Segundo analistas do informativo “Infomoney”, “se em 1861 a poupança era o que tinha de mais atual para o pequeno investidor, está mais do que comprovado que hoje há inúmeras outras alternativas de investimentos muito melhores.

A poupança foi criada num tempo em que não havia outro investimento. Na época não existia título público disponível para pequenos investidores, nem fundos de investimento ou qualquer título de renda fixa, compara o educador financeiro André Massaro.

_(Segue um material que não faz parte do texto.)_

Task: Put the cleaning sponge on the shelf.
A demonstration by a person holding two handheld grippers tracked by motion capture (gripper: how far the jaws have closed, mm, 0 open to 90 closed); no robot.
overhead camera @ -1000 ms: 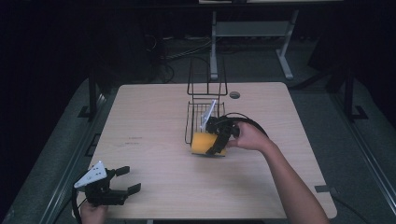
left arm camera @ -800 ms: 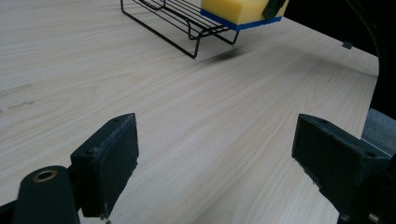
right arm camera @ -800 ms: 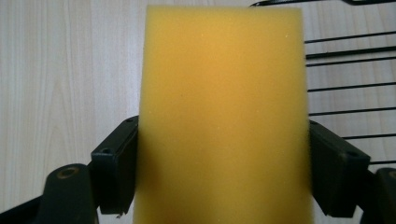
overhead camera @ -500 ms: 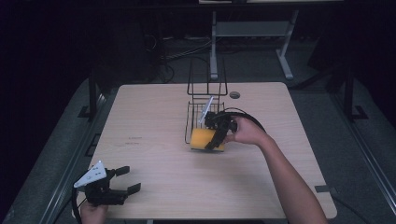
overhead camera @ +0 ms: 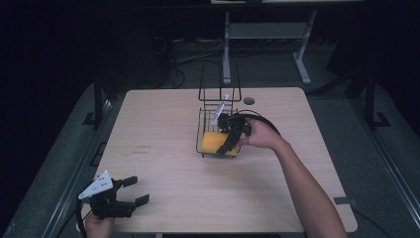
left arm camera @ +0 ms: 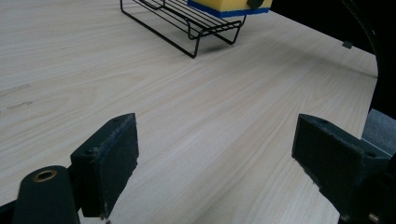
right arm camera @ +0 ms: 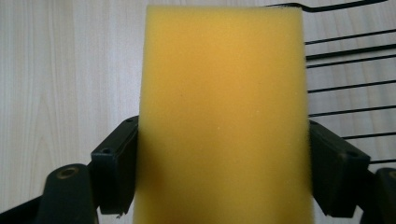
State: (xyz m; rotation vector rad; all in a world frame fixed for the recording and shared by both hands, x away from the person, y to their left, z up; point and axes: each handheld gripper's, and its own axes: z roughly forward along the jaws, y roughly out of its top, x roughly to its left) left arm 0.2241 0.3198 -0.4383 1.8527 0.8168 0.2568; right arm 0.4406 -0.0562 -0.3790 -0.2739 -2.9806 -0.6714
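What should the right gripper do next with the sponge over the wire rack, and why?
Probably open the right gripper and let go. Its jaws are pressed on both sides of the yellow sponge, and in the left gripper view the sponge already looks settled on the black wire rack. The left gripper is open near the table's front corner, so it has no part in this.

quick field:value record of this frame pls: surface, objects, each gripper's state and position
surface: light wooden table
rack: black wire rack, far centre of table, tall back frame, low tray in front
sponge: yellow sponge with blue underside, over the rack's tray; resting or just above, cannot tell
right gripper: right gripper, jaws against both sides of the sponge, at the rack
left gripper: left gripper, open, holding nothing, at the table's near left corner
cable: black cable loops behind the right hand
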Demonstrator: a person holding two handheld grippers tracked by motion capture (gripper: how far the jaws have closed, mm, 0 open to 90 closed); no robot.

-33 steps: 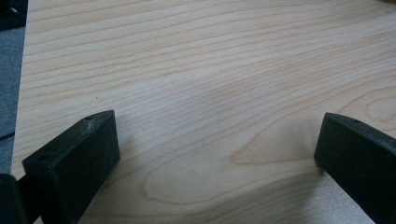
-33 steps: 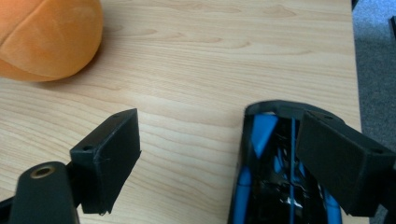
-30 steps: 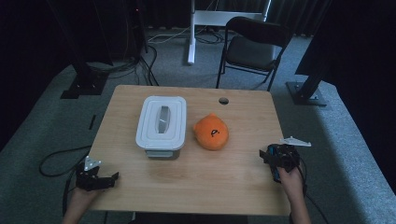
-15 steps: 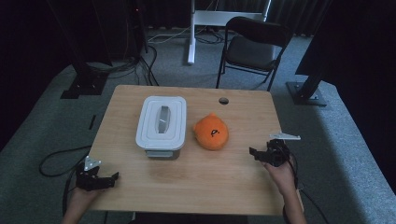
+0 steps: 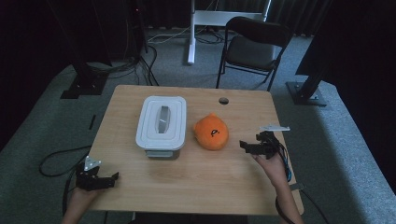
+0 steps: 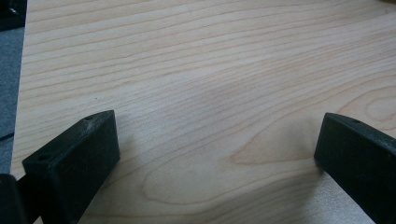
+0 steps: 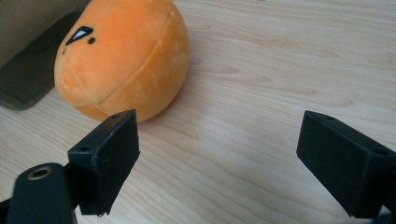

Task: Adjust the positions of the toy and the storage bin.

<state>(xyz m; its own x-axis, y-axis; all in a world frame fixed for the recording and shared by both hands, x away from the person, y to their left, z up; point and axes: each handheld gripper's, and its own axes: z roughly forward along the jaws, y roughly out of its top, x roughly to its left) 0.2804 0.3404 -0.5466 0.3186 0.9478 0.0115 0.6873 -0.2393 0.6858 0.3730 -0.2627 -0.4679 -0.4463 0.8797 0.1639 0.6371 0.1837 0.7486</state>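
Note:
A round orange plush toy (image 5: 211,133) with a small black face mark lies on the wooden table (image 5: 187,186), just right of a white lidded container (image 5: 161,122). My right gripper (image 5: 246,145) hovers a short way right of the toy, jaws open and pointing at it. In the right gripper view the plush toy (image 7: 122,56) lies ahead and to the left of the open right gripper (image 7: 233,149), untouched. My left gripper (image 5: 108,179) rests near the table's front left corner. Its jaws stand wide open over bare wood in the left gripper view (image 6: 215,158).
A dark cable hole (image 5: 223,100) marks the table's far side. Behind the table stands a black chair (image 5: 252,46) on grey carpet, with dark stand bases (image 5: 306,93) to either side. A cable loops on the floor at the left.
My right gripper has moved left from the table's right edge toward the orange plush toy. The left gripper has stayed where it was.

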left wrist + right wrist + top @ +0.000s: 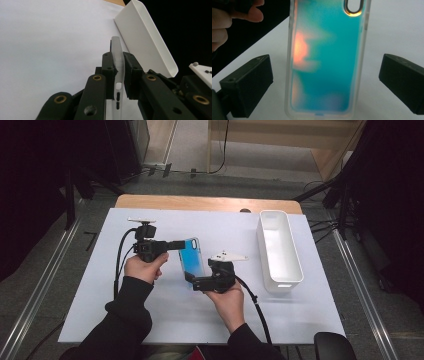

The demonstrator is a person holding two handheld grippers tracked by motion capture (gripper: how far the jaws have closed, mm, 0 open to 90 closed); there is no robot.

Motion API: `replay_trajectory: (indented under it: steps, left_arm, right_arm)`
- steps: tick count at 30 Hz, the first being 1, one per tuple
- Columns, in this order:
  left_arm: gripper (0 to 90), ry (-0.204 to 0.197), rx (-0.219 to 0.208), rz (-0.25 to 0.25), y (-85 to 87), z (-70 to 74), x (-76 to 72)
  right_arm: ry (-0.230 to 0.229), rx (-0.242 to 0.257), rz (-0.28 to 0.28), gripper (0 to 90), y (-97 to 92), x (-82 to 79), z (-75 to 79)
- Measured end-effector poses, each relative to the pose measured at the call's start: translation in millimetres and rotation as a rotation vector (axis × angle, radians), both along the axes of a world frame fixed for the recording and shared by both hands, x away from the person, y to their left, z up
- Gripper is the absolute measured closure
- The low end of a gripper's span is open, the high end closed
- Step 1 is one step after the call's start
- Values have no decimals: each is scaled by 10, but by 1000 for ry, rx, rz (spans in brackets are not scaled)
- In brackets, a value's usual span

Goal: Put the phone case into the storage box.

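A phone case (194, 260) with a clear rim and an iridescent blue back is held up above the white table sheet (150, 315). My left gripper (182, 245) comes in from the left and is shut on the case's upper end. In the left gripper view its jaws (119, 72) pinch the thin edge of the case (117, 47). My right gripper (192, 280) points at the lower end of the case. In the right gripper view the case (324, 50) stands between the wide-open jaws (324, 85), and neither pad touches it.
An empty white oblong bin (277, 245) stands at the right of the sheet, also seen in the left gripper view (145, 37). The wooden table edge (200, 202) runs along the back. The person's left hand (227, 17) shows at upper left in the right gripper view.
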State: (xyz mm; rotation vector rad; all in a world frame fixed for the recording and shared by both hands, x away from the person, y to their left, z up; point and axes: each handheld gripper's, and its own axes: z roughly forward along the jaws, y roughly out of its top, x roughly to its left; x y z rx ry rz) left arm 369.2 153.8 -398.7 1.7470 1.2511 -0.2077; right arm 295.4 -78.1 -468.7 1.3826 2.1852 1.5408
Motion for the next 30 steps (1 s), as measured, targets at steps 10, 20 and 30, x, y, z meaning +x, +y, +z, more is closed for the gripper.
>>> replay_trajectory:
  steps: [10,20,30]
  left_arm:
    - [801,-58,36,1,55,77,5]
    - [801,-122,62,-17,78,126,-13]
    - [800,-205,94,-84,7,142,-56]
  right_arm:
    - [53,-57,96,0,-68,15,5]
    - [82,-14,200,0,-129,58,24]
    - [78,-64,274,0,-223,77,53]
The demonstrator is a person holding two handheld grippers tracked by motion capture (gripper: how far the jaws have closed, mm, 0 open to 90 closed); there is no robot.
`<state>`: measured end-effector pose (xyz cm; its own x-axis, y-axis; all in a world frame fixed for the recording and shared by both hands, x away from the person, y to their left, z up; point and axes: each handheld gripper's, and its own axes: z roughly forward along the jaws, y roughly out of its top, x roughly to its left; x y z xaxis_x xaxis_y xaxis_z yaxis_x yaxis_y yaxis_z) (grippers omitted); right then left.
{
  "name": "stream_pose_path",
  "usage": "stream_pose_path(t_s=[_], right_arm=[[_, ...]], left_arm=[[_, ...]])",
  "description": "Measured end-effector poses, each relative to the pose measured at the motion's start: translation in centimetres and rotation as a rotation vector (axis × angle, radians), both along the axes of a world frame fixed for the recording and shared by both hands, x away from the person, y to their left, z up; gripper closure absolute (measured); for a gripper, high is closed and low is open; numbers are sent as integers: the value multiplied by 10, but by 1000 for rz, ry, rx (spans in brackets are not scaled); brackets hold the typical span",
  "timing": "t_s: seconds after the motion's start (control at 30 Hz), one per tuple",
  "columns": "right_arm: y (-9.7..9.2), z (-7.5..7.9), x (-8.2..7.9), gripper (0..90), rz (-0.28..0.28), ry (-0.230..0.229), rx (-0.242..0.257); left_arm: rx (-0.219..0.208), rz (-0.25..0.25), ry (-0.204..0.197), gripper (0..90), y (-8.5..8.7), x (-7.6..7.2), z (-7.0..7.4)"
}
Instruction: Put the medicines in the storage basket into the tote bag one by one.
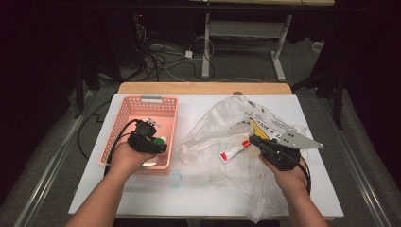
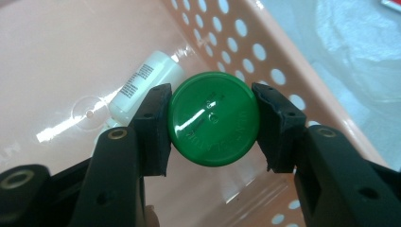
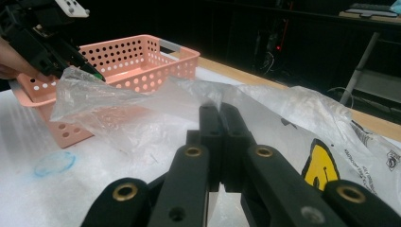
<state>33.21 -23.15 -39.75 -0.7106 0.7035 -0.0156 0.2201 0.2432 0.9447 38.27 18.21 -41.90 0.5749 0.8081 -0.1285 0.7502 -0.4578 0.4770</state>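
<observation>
My left gripper (image 1: 158, 142) hangs over the near right part of a pink perforated basket (image 1: 151, 99). Its jaws are shut on the round green cap (image 2: 213, 118) of a container whose body is hidden below the cap. A white labelled bottle (image 2: 142, 85) lies on the basket floor (image 2: 56, 56) beneath. My right gripper (image 1: 255, 140) is at the middle of a crumpled clear plastic bag (image 1: 227, 118). Its jaws (image 3: 220, 111) are pressed together on a fold of the bag film (image 3: 142, 109), which tents up from the tips. A red and white tube (image 1: 235, 151) lies inside the bag.
A white board (image 1: 213, 198) covers the wooden table. A faint blue ring (image 1: 176, 179) marks it just in front of the basket. The bag carries yellow and black print (image 3: 319, 170) on its right side. Cables and desk legs stand on the floor beyond the far edge.
</observation>
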Motion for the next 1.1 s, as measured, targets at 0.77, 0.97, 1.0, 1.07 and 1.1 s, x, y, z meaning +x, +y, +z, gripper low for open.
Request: stream_pose_path(t_s=[0.77, 0.97, 1.0, 1.07, 1.1], right_arm=[[3, -2, -1, 900, 6, 2, -12], [4, -2, -1, 900, 8, 3, -11], [4, -2, -1, 900, 9, 3, -12], [4, -2, -2, 900, 10, 3, -14], [4, -2, -2, 900, 10, 3, -14]], left_arm=[[-138, 50, -143, 500, 23, -48, -6], [-146, 64, -205, 500, 24, -59, -8], [-155, 69, -218, 500, 24, -61, -8], [-174, 78, -234, 500, 26, -63, -9], [-189, 82, -246, 501, 27, -64, -9]])
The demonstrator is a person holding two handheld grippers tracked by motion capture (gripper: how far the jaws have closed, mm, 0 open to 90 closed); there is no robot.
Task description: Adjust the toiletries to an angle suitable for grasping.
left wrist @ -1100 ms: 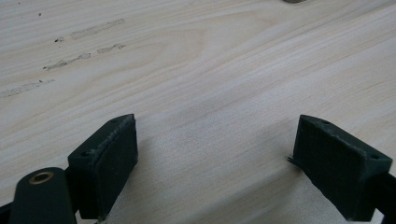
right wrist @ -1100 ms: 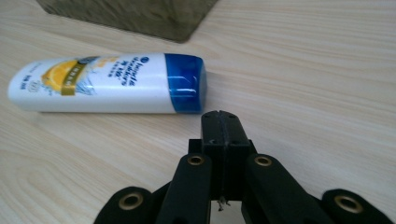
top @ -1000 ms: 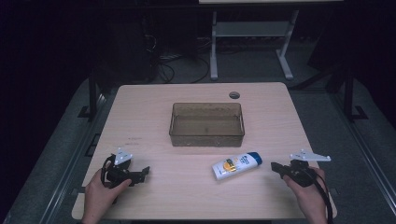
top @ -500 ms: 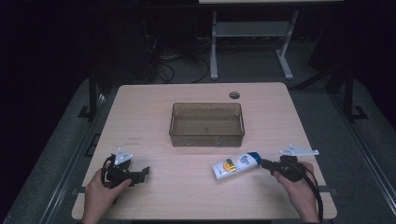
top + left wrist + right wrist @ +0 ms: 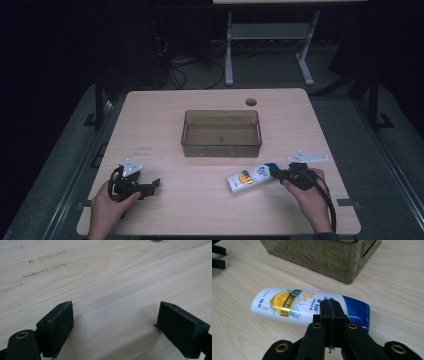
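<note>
R claw (image 5: 331,305): jaws pressed flat together, nothing gripped; tips just short of the bottle (image 5: 294,306), which lies on its side on the tabletop (image 5: 210,210), blue cap end nearest. Beyond bottle: brown bin (image 5: 221,133). L claw (image 5: 116,327), far left: jaws wide apart, empty, over bare wood.

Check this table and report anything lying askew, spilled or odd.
One thing stands out: the white bottle with the blue cap lies on its side, at a slant to the table edge, in front of the brown bin rather than in it. The right gripper hovers by its cap end with jaws shut, gripping nothing. No spill or damage shows.
</note>
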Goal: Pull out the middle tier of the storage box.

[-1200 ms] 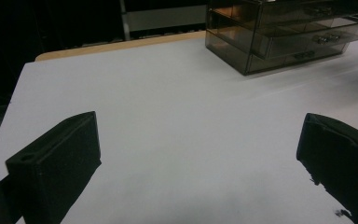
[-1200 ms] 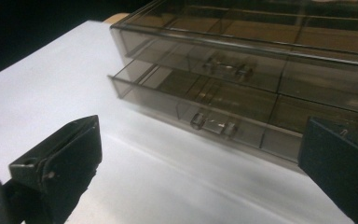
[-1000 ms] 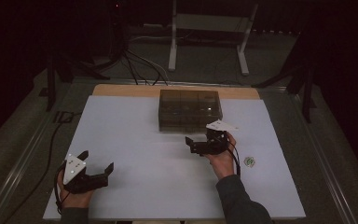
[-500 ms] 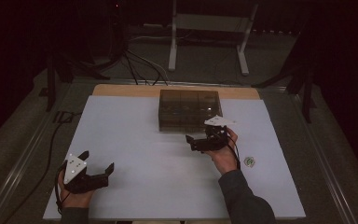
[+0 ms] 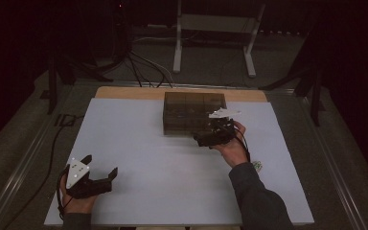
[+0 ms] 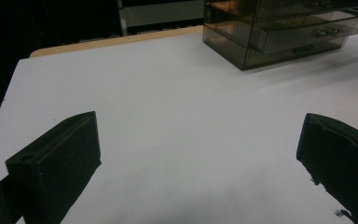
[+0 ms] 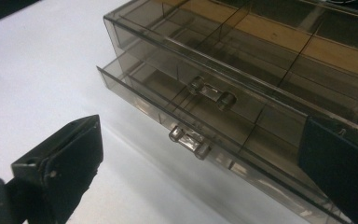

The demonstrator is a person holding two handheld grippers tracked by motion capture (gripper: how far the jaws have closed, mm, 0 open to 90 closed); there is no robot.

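Left gripper (image 5: pixel 98 175) rests at the near left of the white table (image 5: pixel 139 143), jaws spread, empty. Right gripper (image 5: pixel 202 139) sits at the smoky drawer box (image 5: pixel 191 111) mid-table, jaws wide, touching nothing. To grip well, line up on the lower drawer handle (image 7: pixel 189 141), square-on, then pinch.

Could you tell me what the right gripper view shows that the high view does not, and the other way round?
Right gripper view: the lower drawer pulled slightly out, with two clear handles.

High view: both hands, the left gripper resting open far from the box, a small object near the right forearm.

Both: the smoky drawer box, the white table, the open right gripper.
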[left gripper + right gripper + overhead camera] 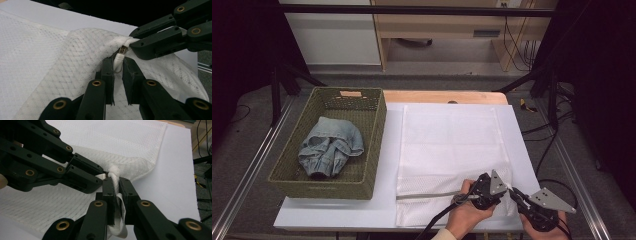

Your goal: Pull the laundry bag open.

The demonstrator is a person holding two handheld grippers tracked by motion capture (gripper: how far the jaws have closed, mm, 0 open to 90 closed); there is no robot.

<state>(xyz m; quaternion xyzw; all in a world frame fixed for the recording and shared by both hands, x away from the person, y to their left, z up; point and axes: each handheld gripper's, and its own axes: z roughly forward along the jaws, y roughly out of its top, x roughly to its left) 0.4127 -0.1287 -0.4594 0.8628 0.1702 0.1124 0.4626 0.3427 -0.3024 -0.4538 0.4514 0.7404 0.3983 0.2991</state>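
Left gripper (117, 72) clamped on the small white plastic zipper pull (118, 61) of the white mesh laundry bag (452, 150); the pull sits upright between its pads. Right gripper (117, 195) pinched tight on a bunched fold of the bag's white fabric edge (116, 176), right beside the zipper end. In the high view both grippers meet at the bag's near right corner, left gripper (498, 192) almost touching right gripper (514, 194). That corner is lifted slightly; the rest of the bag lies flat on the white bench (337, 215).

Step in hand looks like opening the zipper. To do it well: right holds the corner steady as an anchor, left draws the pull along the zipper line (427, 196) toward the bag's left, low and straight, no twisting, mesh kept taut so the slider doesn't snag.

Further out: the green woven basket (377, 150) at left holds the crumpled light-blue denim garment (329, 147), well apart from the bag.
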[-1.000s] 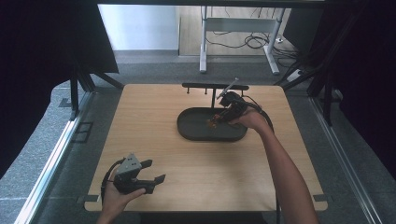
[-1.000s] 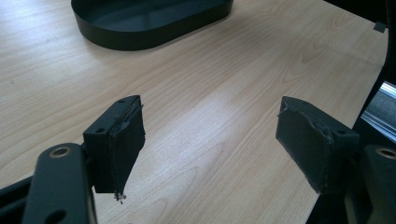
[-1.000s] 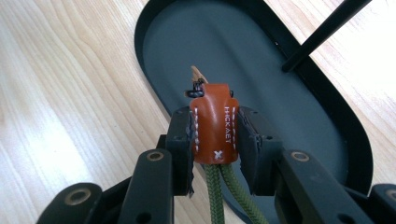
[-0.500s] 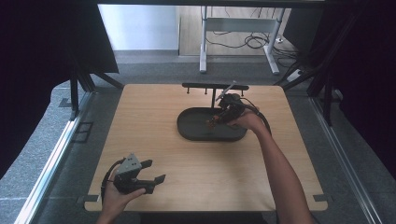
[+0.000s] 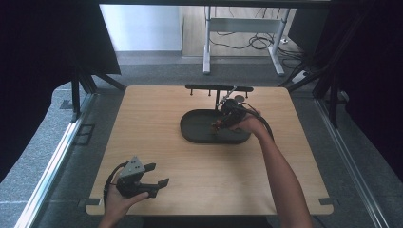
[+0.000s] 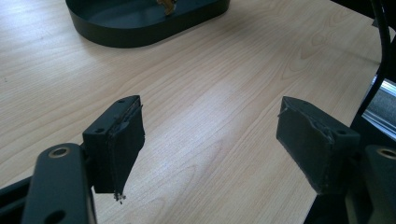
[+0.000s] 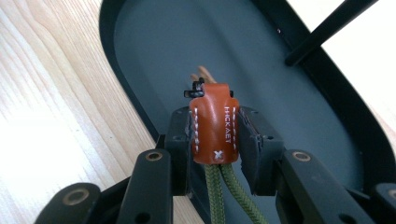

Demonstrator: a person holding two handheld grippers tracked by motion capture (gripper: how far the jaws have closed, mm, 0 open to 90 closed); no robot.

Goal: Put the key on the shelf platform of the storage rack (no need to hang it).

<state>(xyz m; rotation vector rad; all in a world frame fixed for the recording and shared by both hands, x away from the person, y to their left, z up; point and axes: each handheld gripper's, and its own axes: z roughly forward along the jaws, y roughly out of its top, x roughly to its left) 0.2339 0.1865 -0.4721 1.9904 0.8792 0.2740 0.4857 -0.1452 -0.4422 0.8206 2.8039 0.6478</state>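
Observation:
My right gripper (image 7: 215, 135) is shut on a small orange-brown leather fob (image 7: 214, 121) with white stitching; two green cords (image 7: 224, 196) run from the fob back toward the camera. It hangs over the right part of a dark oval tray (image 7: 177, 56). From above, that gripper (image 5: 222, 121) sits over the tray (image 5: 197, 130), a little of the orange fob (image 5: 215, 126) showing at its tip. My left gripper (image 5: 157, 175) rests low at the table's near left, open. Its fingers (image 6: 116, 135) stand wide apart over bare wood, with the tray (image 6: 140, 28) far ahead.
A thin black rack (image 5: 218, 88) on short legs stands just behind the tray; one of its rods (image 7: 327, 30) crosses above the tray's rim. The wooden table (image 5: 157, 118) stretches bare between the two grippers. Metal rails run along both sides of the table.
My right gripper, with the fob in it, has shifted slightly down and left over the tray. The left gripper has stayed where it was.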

Não houve muita evolução no rendimento, desde a sua criação, em torno de 6%. Desde 1991 foi corrigida pela TR – Taxa Referencial, procurando corrigir as perdas da inflação. E a TR é considerada uma das piores referências para a inflação atual e não há praticamente relação entre os índices de preços e a taxa em vigor.

“Isso faz com que a rentabilidade fosse defasada. Desde 91, a Selic rendeu 7,5 vezes mais do que a poupança. Quer dizer: quem aplicou em título que paga 100% do CDI, como um CDB, ganhou sete vezes mais do que um investidor na poupança.